1990年代に販売されていたモデルで、仕様が珍しいんだよ。おそらく短期間しか製造されていなかったんだと思う。ブリッジがフロイドローズで、フロントとセンターがシングルコイル、リアがハムバッカー。ボディのカラーはサンバースト。リッチー・サンボラのモデルに近い感じかな? なかなか良い値段だったんだけど、“安いのを買っても後で買い替えることになるから”と、父が4年間節約して貯めたお金で買ってくれた。ずっと愛用して、ファイアーウインドの最初のアルバムのレコーディングでも弾いたよ。

 

Gus G Special 2024 2

 

2016年からジャクソンのギターを弾いていますね。

うん。LAのA&Rのマイク・テンペスタが“君にギターを送るから使ってみてよ”と言ってくれて、それがものすごく良かったんだ。その後、コロナにある工場に行って、ランディ・ローズのギターとかを手掛けた伝説のギタービルダー、マイク・シャノンと話し合いながら作ったのが、僕の最初のジャクソンのギターだ。チームもギターも最高のコンビネーションの出会いだった。実はその時、2016年に限定60本が販売されたゲイリー・ムーア・モデルのStratocasterも付けてくれて(笑)。Fiesta Redの素晴らしいギターだよ。僕はゲイリー・ムーアのファンだから、ものすごく嬉しかった。

 

― ジャクソンのギターの魅力はどのようなところにあると感じていますか?

ジャクソンはフェンダーの傘下だけど、伝統のあるギターの家系図の中にあるんだよね。高品質なギターを作り続けているジャクソンからシグネイチャーモデルを出すことができているのは、本当に光栄なことだと思っている。プレイアビリティも最高で、細部までこだわり抜かれているのがジャクソンだ。あと、製造に携わっている人々の素晴らしさも、僕はいつも感じている。作っている人たちとプレイヤーである僕らのゴールが一緒なんだ。これまで作ってきたシグネイチャーモデルの一つ一つに僕は満足してきたし、とても幸福な体験を重ねることができているよ。

 

― ガスG.さんのオリジナルモデルと言えばSan DimasシェイプとStarギターですね。Starギターは、プロトタイプの製作が現在進行中だとお聞きしています。今、そこにある黒いギターがプロトタイプですよね?

うん。基本的には前のモデルを踏襲しているんだけど、いくつか変更点も試しているのがこのギターだね。

 

― ブリッジがフロイドローズになったんですね。他にはどんな変更点がありますか?

ピックアップをダイレクトマウントにした。それによって音が少しブライトになったと思う。指板がローズウッドになったのも変更点。前のStarギターはパーフェローだったからね。

 

― 搭載されているピックアップは、ガスG.さんの会社・Blackfireのピックアップですか?

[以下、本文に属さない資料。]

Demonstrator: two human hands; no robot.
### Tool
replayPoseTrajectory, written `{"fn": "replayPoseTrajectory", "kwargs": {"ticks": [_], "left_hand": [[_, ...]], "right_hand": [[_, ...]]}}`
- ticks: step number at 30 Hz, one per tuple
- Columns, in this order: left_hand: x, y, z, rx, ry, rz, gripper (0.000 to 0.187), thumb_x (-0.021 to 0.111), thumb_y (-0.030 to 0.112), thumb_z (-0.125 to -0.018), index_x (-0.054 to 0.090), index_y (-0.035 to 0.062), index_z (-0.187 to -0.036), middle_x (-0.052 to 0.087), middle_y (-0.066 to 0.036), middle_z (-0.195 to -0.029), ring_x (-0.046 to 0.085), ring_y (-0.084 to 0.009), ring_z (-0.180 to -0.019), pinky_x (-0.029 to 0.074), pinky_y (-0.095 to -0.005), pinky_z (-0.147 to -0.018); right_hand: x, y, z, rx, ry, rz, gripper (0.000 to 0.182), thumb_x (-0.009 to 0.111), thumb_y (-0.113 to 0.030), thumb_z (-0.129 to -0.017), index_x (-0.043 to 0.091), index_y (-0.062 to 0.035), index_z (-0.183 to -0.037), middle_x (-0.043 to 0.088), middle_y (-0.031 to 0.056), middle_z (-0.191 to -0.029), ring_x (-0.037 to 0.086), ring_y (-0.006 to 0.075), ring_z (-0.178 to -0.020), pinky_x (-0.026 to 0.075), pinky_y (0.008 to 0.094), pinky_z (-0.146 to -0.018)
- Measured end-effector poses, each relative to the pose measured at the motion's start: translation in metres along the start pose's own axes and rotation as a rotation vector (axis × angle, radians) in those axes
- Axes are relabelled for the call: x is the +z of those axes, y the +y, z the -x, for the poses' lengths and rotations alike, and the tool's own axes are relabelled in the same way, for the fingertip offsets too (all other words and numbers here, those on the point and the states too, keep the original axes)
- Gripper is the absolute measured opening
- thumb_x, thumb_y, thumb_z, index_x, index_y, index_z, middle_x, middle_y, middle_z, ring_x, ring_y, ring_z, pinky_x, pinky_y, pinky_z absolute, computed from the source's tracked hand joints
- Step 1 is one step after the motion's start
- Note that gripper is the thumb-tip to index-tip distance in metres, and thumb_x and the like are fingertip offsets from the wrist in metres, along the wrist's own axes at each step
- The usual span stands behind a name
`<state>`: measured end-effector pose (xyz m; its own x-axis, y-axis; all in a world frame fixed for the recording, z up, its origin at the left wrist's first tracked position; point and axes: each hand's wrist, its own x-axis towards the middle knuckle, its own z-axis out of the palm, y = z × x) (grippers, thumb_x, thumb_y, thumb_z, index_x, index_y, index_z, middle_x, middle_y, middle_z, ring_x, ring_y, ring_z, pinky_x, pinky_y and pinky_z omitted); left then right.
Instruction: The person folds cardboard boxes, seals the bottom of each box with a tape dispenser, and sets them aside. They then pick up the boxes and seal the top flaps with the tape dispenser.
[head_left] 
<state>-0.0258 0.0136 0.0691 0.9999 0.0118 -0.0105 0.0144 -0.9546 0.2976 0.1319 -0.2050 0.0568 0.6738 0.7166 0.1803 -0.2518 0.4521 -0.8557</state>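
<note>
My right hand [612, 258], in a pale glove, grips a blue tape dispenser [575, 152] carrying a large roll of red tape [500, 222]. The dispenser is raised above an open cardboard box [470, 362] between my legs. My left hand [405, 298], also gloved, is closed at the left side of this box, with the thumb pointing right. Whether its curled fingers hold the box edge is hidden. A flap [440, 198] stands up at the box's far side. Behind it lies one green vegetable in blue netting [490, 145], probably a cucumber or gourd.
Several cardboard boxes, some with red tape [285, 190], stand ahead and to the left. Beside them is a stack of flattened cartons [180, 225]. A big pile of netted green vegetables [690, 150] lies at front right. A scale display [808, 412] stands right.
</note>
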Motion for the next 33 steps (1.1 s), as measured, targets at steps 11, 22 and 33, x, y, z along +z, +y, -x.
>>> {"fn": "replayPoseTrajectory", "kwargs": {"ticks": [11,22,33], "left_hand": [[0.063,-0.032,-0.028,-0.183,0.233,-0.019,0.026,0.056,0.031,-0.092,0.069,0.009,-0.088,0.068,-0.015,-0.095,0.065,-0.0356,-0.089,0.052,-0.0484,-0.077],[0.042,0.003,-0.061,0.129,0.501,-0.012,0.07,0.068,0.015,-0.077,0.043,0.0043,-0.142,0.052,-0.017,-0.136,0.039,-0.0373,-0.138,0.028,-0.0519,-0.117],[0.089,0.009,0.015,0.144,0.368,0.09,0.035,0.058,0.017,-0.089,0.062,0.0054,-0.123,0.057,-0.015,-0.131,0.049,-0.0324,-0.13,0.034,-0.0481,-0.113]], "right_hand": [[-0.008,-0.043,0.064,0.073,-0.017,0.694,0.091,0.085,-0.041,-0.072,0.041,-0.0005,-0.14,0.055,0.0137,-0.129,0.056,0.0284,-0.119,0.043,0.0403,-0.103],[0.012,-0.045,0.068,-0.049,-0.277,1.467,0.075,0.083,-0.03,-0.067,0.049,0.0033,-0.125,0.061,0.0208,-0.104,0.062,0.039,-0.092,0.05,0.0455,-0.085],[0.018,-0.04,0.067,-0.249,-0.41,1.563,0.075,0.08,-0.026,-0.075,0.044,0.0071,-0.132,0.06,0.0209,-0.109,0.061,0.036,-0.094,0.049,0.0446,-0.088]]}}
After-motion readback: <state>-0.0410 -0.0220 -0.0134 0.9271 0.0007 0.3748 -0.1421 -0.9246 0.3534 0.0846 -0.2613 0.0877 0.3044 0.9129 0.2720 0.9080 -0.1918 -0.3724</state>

そうだよ。僕が自分でコイルを巻いて作っているわけではないけど(笑)。約4年前にサイドビジネスとして始めたんだ。

 

Blackfireのピックアップは、以前からシグネイチャーモデルに搭載していますよね?

うん。“僕のギターに搭載したい”とジャクソンに提案したら、“そういうのは初めての試みだけど面白いね。ぜひやってみようよ”ということになったんだ。自分のギターに自分のやっている会社のピックアップを搭載するって、なかなかないことだと思う。僕の提案を受け入れてくれたジャクソンに感謝している。よりパーソナルなギターになったね。

 

― プロトタイプのサウンドは、どのようなニュアンスですか?

このプロトタイプに載せているのはアクティヴピックアップで、マグネットはアルニコV。高出力で、ラウドなサウンドのキャラクターだよ。ヘヴィメタルにぴったりだし、僕のイメージそのものらしい。このギターを弾いた人は“まさに君の音だね”と言ってくれるから(笑)。

 

Gus G Special 2024 3

(左)AMERICAN SERIES VIRTUOSO, STREAKED EBONY FINGERBOARD, MYSTIC BLUE

(右)GUS G. STAR

 


 

ガスG.

1998年にファイアーウィンドを結成し、活動を始める。 2009年8月にオジー・オズボーンに見出され、2017年の春まで彼のバンドでリードギタリストを担当。オジーのバンドのギタリストとして活躍する一方、12枚以上のスタジオアルバムを発表し、ソロアーティストとしても高い評価を得る。アーチ・エネミー、ドリーム・イーヴル、そして彼自身のバンドであるファイアーウィンドなど、さまざまなアーティストとともに世界各地をツアーする。ファイアーウィンドは、2017年初めに8枚目のスタジオアルバム『Immortals』をリリースし、ギリシャを拠点とするバンドとして世界のアルバムチャートにランクイン。2024年3月1日にニューアルバム『スタンド・ユナイテッド』をリリース。